Mitigating the new 26.5% marginal corporate tax rate on your contractor profits

As a limited company contractor you will be very aware that from April 6th 2023, corporation tax is rising to 25% when profits exceed £250,000, and if profits are between £50,000 and £250,000, the marginal rate is 26.5%.

So you -- and us as your accountants -- need to be mindful of this new marginal rate, especially when deciding about extracting profits to live on, writes chartered accountant Jeffrey Lermer, founder of JLA Accountants.

There will be lots of options, and these need to be properly considered, ideally now or any other time well before April 6th.

Contractor case study: Taking £10k out of your limited company

So you want to extract £10,000 net from your limited company, let’s look at the comparable cost for your business. And for simplicity’s sake, let’s say you are a basic rate taxpayer. 

Salary

As you will be paying personal income tax at 20%, and employee national insurance at 12%, you will need a salary of £14,705 -- but that costs an additional 13.8% employer national insurance. So the total cost to your company is £16,735.

Dividends

As you will be paying income tax at 8.75%, you will need a dividend of £10,959 but that number is after corporation tax, and if that is 25%, the cost to your business is £14,612. If corporation tax is at the 26.5% marginal rate, suddenly this cost rises to £14,910! As I've said previously, dividends are better than salary, but the difference is getting far more marginal.

Rent or interest

If you are able to charge your company rent or interest, these are very worthwhile options to explore. The gross cost to the company is £12,500, as you pay personal income tax at 20%, giving you net income of £10,000.

So even on £10,000 net, the variations in cost are between £12,500 and £16,735, or over £4,200.

In short...

The key to tax planning here, may be trying to keep your profits at £50,000, as corporation tax will seem refreshingly efficient at just 19%.

But what about expenses?

By all means contractors, go ahead and claim your Christmas party; a director's trivial benefits (that's often 6 x £50 Amazon vouchers) and claim working from home (not exclusively in a room, so capital gains tax is not affected). Oh, and definitely maximise pension contributions.

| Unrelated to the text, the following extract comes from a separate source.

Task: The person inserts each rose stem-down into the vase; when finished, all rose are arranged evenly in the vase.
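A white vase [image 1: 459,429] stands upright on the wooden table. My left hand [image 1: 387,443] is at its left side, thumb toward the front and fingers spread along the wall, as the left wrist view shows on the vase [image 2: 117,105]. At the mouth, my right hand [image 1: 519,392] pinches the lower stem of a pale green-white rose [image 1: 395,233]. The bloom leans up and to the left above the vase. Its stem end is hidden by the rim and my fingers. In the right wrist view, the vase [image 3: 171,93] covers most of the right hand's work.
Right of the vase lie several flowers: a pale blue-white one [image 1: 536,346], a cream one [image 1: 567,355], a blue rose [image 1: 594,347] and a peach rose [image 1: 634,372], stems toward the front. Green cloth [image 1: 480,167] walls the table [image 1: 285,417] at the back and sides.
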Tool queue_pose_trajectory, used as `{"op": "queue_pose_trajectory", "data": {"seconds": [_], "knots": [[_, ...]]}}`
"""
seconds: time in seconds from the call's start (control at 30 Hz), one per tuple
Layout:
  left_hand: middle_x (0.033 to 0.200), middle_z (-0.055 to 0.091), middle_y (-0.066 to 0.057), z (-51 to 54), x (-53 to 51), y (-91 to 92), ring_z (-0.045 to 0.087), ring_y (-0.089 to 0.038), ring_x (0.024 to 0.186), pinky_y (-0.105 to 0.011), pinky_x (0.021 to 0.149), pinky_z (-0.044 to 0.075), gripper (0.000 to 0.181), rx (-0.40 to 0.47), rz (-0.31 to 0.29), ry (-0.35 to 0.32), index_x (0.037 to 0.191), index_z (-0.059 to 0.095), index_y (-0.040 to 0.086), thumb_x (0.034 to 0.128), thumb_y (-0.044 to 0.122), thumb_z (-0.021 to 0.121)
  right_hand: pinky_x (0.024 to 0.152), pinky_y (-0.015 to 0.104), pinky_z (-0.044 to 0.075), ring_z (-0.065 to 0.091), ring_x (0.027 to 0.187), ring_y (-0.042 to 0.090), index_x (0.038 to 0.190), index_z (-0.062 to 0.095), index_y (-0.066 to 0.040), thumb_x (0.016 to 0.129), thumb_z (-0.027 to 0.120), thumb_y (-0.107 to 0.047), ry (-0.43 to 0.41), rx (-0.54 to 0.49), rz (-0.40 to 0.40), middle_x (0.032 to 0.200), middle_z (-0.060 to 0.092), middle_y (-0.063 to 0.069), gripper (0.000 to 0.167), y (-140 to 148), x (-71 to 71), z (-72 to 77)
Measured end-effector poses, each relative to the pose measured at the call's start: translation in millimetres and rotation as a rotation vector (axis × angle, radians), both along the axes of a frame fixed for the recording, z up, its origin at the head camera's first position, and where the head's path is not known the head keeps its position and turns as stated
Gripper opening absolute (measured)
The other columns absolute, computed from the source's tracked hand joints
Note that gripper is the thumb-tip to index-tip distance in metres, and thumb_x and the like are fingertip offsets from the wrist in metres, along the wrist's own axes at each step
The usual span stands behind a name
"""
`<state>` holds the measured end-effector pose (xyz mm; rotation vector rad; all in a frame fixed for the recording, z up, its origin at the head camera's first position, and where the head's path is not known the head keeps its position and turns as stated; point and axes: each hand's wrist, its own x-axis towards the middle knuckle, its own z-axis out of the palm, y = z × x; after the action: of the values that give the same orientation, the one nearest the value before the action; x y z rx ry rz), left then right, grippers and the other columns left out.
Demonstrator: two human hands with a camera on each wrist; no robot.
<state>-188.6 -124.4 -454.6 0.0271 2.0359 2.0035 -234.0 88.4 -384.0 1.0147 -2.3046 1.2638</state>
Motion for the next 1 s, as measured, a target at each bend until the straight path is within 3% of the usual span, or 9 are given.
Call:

Finally, cash-in when you retire

Assuming you will be a basic rate taxpayer in retirement, pay into your pension £40,000 (from your company), saving £10,600 in corporation tax as a result. Then on retirement, get £10,000 tax-free and pay 20% personal income tax on the remaining £30,000 – that’s just £6,000 to HMRC.

So not bad. It costs you only £29,400 to put £34,000 in your pocket!

Ending with a question (but also an answer)

Very finally, what is tax planning? To shrewd contractors, it may sound like an easy-to-answer question.

Well, one aspect of tax planning which the above hopefully makes clear is that it’s about planning your remuneration. But that’s not only what tax planning is. It’s about planning your life. And structuring your life in a tax-efficient way. Yet nowadays perhaps even that isn’t enough. Increasingly, I’m of the view that tax planning is about planning your working life and your life after work, both tax-efficiently. And the job of us tax planners is to understand what you want, particularly with this unwanted marginal rate effective just eight weeks from today.